Vi sono mancato? Ci scommetto di no. E se non sono mancato a voi, figuriamoci a me! Che uno a viversi insieme, a viversi addosso, mica ci fa caso. Non è che ti domandi dove sei. Se non ti senti da un po’, sentendoti vivere, non pensi male. Non pensi che ti sia successo qualcosa.
A voi capita mai di pensare a questo istante ‘t’ – come lo chiamano a scuola – e a quello che ci devi tirar fuori, in qualche modo? Non so: l’imbianchino che deve evitare che tutto goccioli su quella mattonella; il pescatore che deve osservare il galleggiante, che se ti perdi via anche solo un attimo, è proprio la volta che ti fotte; lo spaventapasseri che deve impegnarsi per essere serissimo e spaventevole, appunto; il colibrì che deve sbattere le ali fortissimo, che manco le vedi, altrimenti ci picchia il grugno; il mio cane che deve cercare assolutamente una pozzanghera, appena lavato, per inzaccherarsi di nuovo tutto e guardarmi con ghigno sornione; la fata Turchina che deve essere Turchina che più Turchina non si può e così via. Potrei anche scrivere molto, perché se ci pensate anche poco, scoprite subito pure da voi che più o meno ciascuno di noi c’ha da fare qualcosa, in qualsiasi momento. Anche quando dici che non fai niente, non è che proprio non fai niente. Fai quello lì.
Beh, insomma. Con la scusa che uno sempre pensa a fare l’istante ‘t, poi quello ‘t’ + 1 cercando di metterli a frutto, finisce che si perde un po’ la concezione del tempo. A voi capita mai? Che dopo un totale che fai una cosa, alzi la testa e non sai quanto tempo sia passato e molto spesso nemmeno il perché. In generale, succede di più quando eri concentratissimo, ossia quando quella cosa che stavi facendo ti stava a cuorissimo. Ed in genere, per come siamo fatti, quando le conseguenze negative del non far bene quella cosa, ti avrebbero fatto un culissimo.
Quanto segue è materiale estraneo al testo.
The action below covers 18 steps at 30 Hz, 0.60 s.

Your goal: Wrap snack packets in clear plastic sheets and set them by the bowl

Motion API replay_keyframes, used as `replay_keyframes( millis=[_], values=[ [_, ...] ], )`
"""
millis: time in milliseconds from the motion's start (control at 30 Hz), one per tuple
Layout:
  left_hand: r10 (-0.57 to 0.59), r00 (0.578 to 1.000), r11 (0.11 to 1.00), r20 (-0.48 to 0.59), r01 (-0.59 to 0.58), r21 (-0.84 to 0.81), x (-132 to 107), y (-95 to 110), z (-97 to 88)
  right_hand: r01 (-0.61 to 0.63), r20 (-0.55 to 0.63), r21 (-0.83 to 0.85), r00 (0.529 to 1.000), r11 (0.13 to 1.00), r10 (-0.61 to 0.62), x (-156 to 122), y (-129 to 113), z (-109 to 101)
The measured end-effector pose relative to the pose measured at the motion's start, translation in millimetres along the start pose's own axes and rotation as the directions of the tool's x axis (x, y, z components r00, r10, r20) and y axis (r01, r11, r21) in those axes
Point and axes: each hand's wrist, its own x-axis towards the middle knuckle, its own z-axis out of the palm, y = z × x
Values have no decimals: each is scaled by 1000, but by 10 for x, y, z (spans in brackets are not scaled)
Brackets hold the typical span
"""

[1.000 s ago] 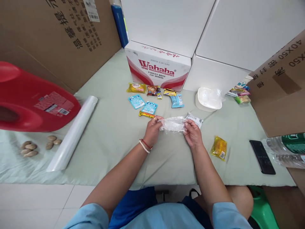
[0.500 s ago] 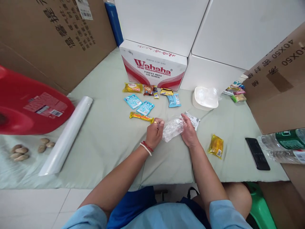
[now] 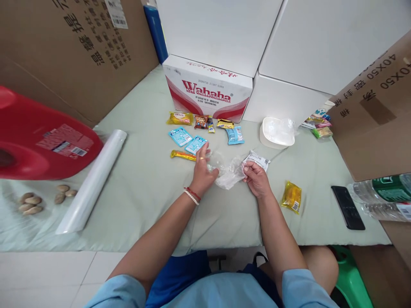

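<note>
Clear plastic bag (image 3: 229, 174) hangs between the two hands, over the middle of a pale green cloth (image 3: 141, 188), with wrapped snacks near it. Behind the left hand (image 3: 209, 159), a yellow stick-shaped snack (image 3: 182, 155) has its right end hidden by that hand, and two blue sachets (image 3: 180, 136) lie just beyond. Close to the right hand (image 3: 245, 172) is a white printed packet (image 3: 258, 160), partly covered from view by the fingers. Farther back, a row of small packets (image 3: 201, 122) sits in front of a red and white water carton (image 3: 207, 92). A white tub (image 3: 269, 141) with clear plastic in it stands back to the right, and a yellow packet (image 3: 291, 196) lies alone, nearer the person and right of the right hand. At the right side are a black phone (image 3: 347, 207) and bottles; at the left, a red jug (image 3: 54, 141), a white roll (image 3: 93, 182) and some stones (image 3: 30, 203).

The bag's right end is pinched between the right thumb and fingers. Its left end lies at the left hand, whose thumb and fingers are spread apart beside the thin film. Whether the bag's underside touches the cloth, I cannot tell.
</note>
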Motion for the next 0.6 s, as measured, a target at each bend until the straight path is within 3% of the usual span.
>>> replay_keyframes(
  millis=[67,100,267,433,600],
  values=[
    [141,988,976,64,-149,160,-8,50,-3,-8,34,-42,999,999,9,-18,-5,6],
    [143,985,970,93,-158,186,-8,66,4,-12,46,-61,999,998,15,-24,-6,7],
    [-195,976,980,95,191,52,-3,40,46,38,-23,-99,999,994,-41,-7,0,-6],
    [-288,954,949,83,296,-108,-18,56,33,141,-194,-89,969,986,-156,37,-24,-40],
    [-350,935,905,52,352,-241,-7,89,58,171,-238,-115,952,979,-195,52,-37,-59]
  ],
)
Niente. Io sto cercando di saltarci fuori per la tesi. E se appena mi riesce anche di saltarci fuori un po’ bene, che poi magari passeranno anni prima di poter fare ancora una tesi. Sicché mi capita di mettere la testa di sotto e di non tirarla fuori per un po’. Però anche quando scompaio, considerate per favore che vi voglio sempre molto bene. Che spero che ciascuno di noi abbia almeno un gelato al giorno, un po’ di succo di frutta e perché no, anche del dentifricio. Poi il resto mettetecelo voi, ok? Ecco, faccio prima: io spero che ciascuno di voi sia felice.

Poi se un giorno potrò tirare fuori un po’ di più la testa e farlo pure con goliardia, prometto che dirò ancora quelle belle cosine piene di cazzofigaculoetette. Ci state? Frattanto go on!!